# Ravens



## jaege (Aug 23, 2009)

The only professional football team with a mascot that befits my favorite holiday. Thusly, I must assume that all of us here, are fans of the Baltimore team.




Go Ravens!!!


Now we can go back to our regularly scheduled fear mongering:jol:


----------



## ouizul1 (May 22, 2010)

Oh, no, no, no...that's not allowed here, apparently. 

Not sure why, but Delaware is Eagles country. But I do like your reasoning! Now I have good excuse for getting a Ravens hat...and ditching my Steelers hat. (Not that I'm a fan, it was just a nice hat...and an excellent flak catcher, too.)

In fact, I think I'll get a couple of shirts too.


----------



## Spooky1 (Aug 25, 2008)

Go Ravens!!!


----------



## RoxyBlue (Oct 6, 2008)

I'm not a sports fan at all


----------



## jaege (Aug 23, 2009)

RoxyBlue said:


> I'm not a sports fan at all


...but you still gotta love the Ravens. Come on. A big black mean raven is a must for any haunt.

Oh an ouizul1, the Steelers mascot is...Steeley McBeam. Some goofy steel worker that looks very comical, but not haunting at all. And while an eagle is great for Independence Day, it doesn't cut it for Halloween. Good idea to switch to the Ravens logo. Even samhain loves the ravens, as does Poe. Can they really be wrong?


----------



## Bone Dancer (Oct 7, 2005)

"never more"

Sorry, I just had to say it.


----------



## Dixie (Feb 18, 2009)

Heeeeey. Am I gonna have to go and make a Cowboys thread now, just to spread the love around a bit?!?!


----------



## scareme (Aug 29, 2006)

Sorry, but I still back the pack. On our first date my hubby took me to a game. I looked deep into his eyes and thought...season tickets, I'm going to be with this guy at least until Jan. Go Packers!


----------



## Dixie (Feb 18, 2009)

Well, as I just heard that the Ravens wiped the floor with the Stillahs, I just made the Ravens my second team!


----------



## fick209 (Aug 31, 2009)

I totally enjoyed watching the Ravens clean up today, they played very well! Still surprised about the call in 3rd quarter when the little "fight" erupted.

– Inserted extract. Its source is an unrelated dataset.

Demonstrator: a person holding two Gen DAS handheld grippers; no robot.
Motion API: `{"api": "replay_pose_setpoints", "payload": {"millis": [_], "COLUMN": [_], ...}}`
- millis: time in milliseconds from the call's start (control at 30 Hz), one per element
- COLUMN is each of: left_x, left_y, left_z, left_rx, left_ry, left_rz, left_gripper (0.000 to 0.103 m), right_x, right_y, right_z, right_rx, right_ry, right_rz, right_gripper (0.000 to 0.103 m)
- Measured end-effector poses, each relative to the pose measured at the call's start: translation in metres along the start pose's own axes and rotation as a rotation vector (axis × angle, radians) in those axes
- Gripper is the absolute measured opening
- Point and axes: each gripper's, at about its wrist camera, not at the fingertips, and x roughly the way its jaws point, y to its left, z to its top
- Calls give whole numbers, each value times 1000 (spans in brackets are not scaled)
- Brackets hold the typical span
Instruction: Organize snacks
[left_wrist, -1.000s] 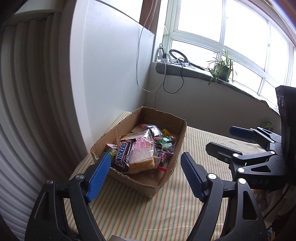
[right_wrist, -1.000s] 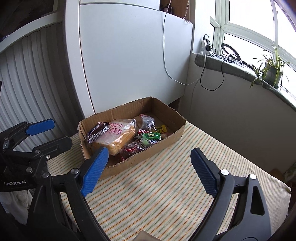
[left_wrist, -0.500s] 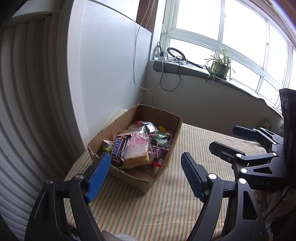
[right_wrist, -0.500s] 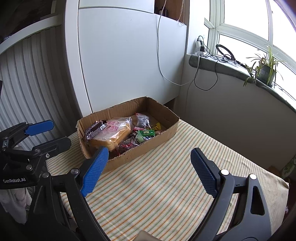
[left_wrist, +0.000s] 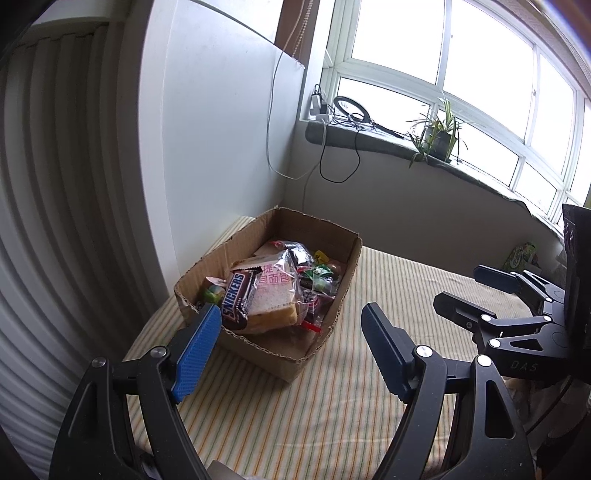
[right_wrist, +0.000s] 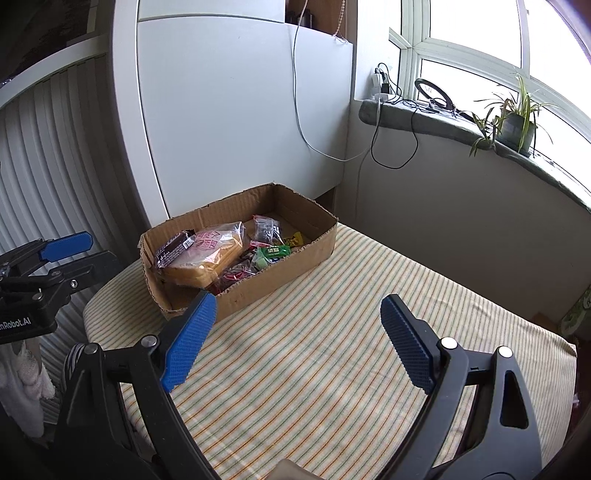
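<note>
An open cardboard box (left_wrist: 325, 339) (right_wrist: 258, 284) of snacks sits on a striped tablecloth (left_wrist: 332, 413) (right_wrist: 332, 369). Inside lie a Snickers bar (left_wrist: 238, 299), a wrapped bread loaf (left_wrist: 275, 302) (right_wrist: 207, 254), a green packet (right_wrist: 273, 253) and several small sweets. My left gripper (left_wrist: 291, 347) hangs open just short of the box's near corner, nothing between its blue pads. My right gripper (right_wrist: 295, 339) is open over the cloth, in front of the box and apart from it. Each gripper shows at the edge of the other's view.
A white cabinet panel (right_wrist: 240, 122) and a ribbed wall (left_wrist: 66, 221) stand behind the box. A windowsill (right_wrist: 461, 125) carries a potted plant (right_wrist: 517, 122), cables and chargers. A green packet (left_wrist: 521, 254) lies beyond the table's far right edge.
Both views have pulled back slightly, so the box looks smaller and farther away. The snacks have not shifted, and both grippers stay open.
</note>
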Motion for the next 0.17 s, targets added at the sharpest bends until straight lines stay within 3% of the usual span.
{"api": "replay_pose_setpoints", "payload": {"millis": [167], "left_x": [2], "left_y": [-7], "left_z": [-4], "left_rx": [38], "left_ry": [-3], "left_rz": [2], "left_gripper": [78], "right_x": [0], "right_y": [-6], "right_z": [-5], "right_rx": [13], "right_ry": [8], "right_rz": [-11], "right_gripper": [93]}}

oh scareme, your a PACKER'S FAN????? I'm sorry, I just don't think I can be friends with you anymore


----------



## scareme (Aug 29, 2006)

fick209 said:


> I totally enjoyed watching the Ravens clean up today, they played very well! Still surprised about the call in 3rd quarter when the little "fight" erupted.
> 
> oh scareme, your a PACKER'S FAN????? I'm sorry, I just don't think I can be friends with you anymore


Is that any way to feel? After all we let you have Brett when we were done with him. Be nice and maybe we'll let you have Aaron after we've used him up too.


----------



## jaege (Aug 23, 2009)

I respect the Pack. Always have. But there are no cheesers or cowboys in any haunt I know of. Just saying.


----------



## fick209 (Aug 31, 2009)

scareme said:


> Is that any way to feel? After all we let you have Brett when we were done with him. Be nice and maybe we'll let you have Aaron after we've used him up too.

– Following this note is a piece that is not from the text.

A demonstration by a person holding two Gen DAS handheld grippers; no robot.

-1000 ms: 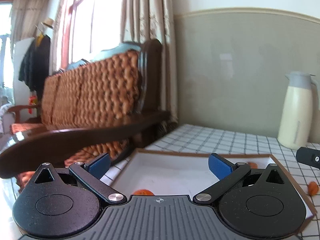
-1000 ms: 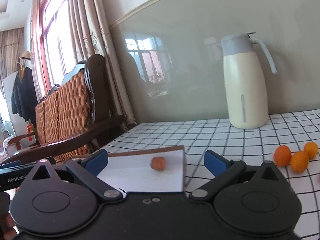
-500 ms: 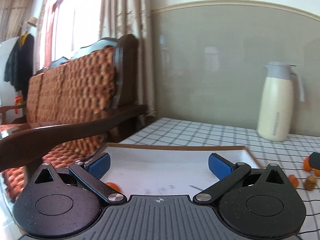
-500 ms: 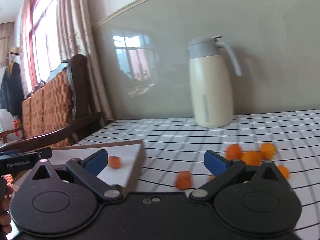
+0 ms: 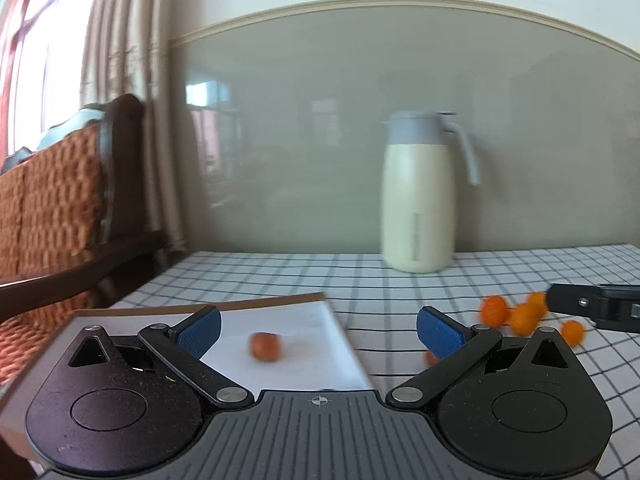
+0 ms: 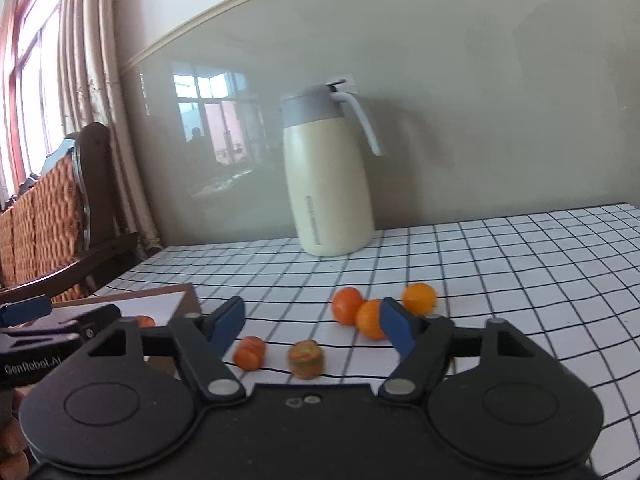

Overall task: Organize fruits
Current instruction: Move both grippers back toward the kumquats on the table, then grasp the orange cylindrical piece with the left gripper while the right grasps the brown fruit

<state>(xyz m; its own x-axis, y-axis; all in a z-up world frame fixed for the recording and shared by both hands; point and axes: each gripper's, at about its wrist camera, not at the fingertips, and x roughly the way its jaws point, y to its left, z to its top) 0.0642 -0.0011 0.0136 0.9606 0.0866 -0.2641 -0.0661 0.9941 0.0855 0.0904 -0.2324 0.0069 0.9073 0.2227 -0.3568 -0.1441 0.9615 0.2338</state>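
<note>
1. Step in hand, as I read it: pick a loose fruit off the table and get it into the tray (image 5: pixel 280 304). My right gripper (image 6: pixel 312 324) is closing w/ nothing pinched yet. The brownish stub fruit (image 6: pixel 306 359) sits on the cloth in the gap between the jaws, pads not on it.
2. To do it well: centre the stub between the pads before they meet. The small orange piece (image 6: pixel 249 353) at 9 o'clock of it lies just beside my left-hand pad, so I shouldn't nudge it. Squeeze soft; it looks squashy.
3. Left gripper (image 5: pixel 319 330) is wide open and empty, hovering over the tray's near corner. One fruit (image 5: pixel 265 346) is already on the white tray floor, approx. 10 o'clock of the gripper's centre.
4. Table: checked cloth (image 6: pixel 500 264), white w/ black lines. Three round oranges (image 6: pixel 348 306) cluster at 12–1 o'clock beyond my right jaws, touching or nearly so.
5. Room: cream jug (image 6: pixel 328 184) w/ grey lid stands at the back near the wall. Wooden chair w/ woven back (image 5: pixel 52 200) and curtains (image 5: pixel 132 32) at 9–10 o'clock by the window.
</note>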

lol, scareme!!!! Good thing I have the Ravens to cheer for cause I have no hope for my Vikings even making playoffs this year again


----------



## ouizul1 (May 22, 2010)

fick209 said:


> oh scareme, your a PACKER'S FAN????? I'm sorry, I just don't think I can be friends with you anymore


LOL...that's that flak I was talkin' about!!


----------



## scareme (Aug 29, 2006)

jaege said:


> I respect the Pack. Always have. But there are no cheesers or cowboys in any haunt I know of. Just saying.

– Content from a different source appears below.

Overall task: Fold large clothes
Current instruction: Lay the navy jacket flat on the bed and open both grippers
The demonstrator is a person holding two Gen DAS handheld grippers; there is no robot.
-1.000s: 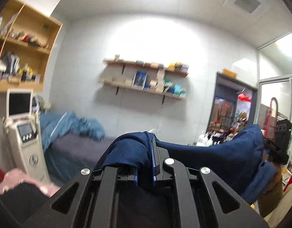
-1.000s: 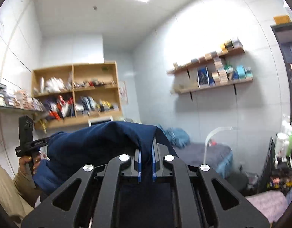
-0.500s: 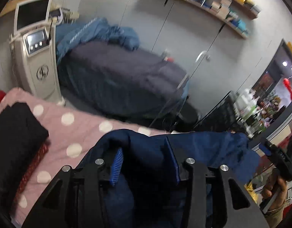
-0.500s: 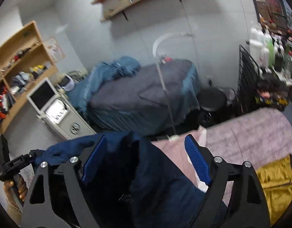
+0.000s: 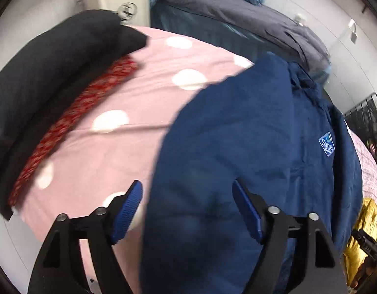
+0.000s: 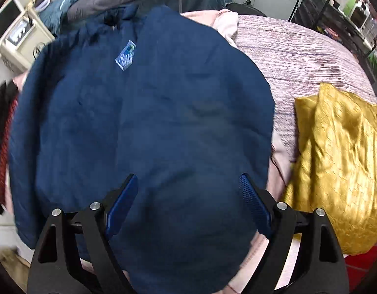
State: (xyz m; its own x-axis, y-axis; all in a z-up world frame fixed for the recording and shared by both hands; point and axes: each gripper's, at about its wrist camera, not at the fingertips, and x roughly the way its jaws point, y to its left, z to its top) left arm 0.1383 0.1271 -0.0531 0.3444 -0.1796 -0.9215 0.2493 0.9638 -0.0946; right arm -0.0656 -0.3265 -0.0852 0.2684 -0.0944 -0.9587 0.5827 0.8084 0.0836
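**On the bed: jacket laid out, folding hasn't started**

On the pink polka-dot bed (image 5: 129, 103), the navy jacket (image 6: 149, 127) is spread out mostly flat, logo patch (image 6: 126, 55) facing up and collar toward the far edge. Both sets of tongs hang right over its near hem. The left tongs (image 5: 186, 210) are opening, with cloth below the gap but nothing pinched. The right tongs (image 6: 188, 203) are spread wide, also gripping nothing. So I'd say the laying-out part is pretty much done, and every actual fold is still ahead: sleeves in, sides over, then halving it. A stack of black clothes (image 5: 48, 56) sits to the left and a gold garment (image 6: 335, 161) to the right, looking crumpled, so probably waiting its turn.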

Yeah, but have you ever thought about hiding some really bad smelling cheese in your haunt? I bet people would remember that horrible smell. Worse than a dead raven.


----------



## N. Fantom (Sep 8, 2011)

So only me, spooky1, and jaege are the only ravens fans on huantforum? Come on people support the team thats going to win the superbowl


----------